**WHAT THE TASK ASKS:** The result should be an exact copy of the data, free of pictures.

**DATASET EXTRACT:**
##########

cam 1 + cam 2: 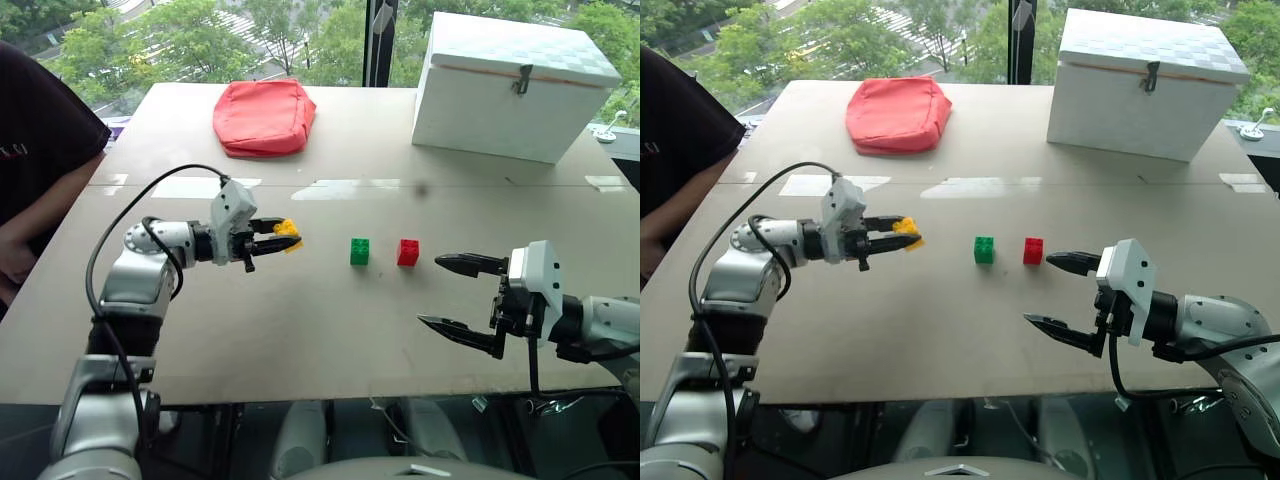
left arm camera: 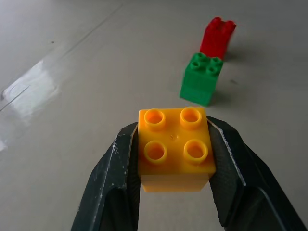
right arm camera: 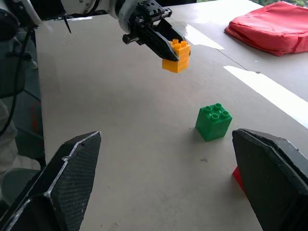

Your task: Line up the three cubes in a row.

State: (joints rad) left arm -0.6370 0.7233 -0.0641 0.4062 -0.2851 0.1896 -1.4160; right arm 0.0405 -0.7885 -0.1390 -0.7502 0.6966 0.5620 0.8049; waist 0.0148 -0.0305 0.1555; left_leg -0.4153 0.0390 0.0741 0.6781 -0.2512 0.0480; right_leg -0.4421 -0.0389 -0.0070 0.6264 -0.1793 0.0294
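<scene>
We see the left gripper (image 1: 283,238) clamped on the yellow cube (image 1: 288,233), holding it above the table (image 1: 300,330). The green cube (image 1: 360,251) and the red cube (image 1: 408,252) stand side by side near the right gripper (image 1: 458,295), whose fingers are spread wide.

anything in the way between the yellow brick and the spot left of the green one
Nothing visible. The left gripper holds the yellow brick above the table, and the stretch between it and the green brick is bare.
</scene>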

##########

**ANSWER BOX:**
cam 1 + cam 2: 
left arm camera: 
right arm camera: 

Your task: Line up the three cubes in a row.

State: (joints rad) left arm -0.6370 0.7233 -0.0641 0.4062 -0.2851 0.1896 -1.4160; right arm 0.0405 -0.7885 -0.1390 -0.7502 0.6966 0.5620 0.8049; waist 0.0148 -0.0305 0.1555; left_leg -0.4153 0.0390 0.0741 0.6781 -0.2512 0.0480; right_leg -0.4421 -0.0389 -0.0070 0.6264 -0.1793 0.0294
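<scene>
We see the left gripper (image 1: 283,238) clamped on the yellow cube (image 1: 288,233), holding it above the table (image 1: 300,330). The green cube (image 1: 360,251) and the red cube (image 1: 408,252) stand side by side near the right gripper (image 1: 458,295), whose fingers are spread wide.

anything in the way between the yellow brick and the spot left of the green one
Nothing visible. The left gripper holds the yellow brick above the table, and the stretch between it and the green brick is bare.
</scene>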

This exercise requires no further response.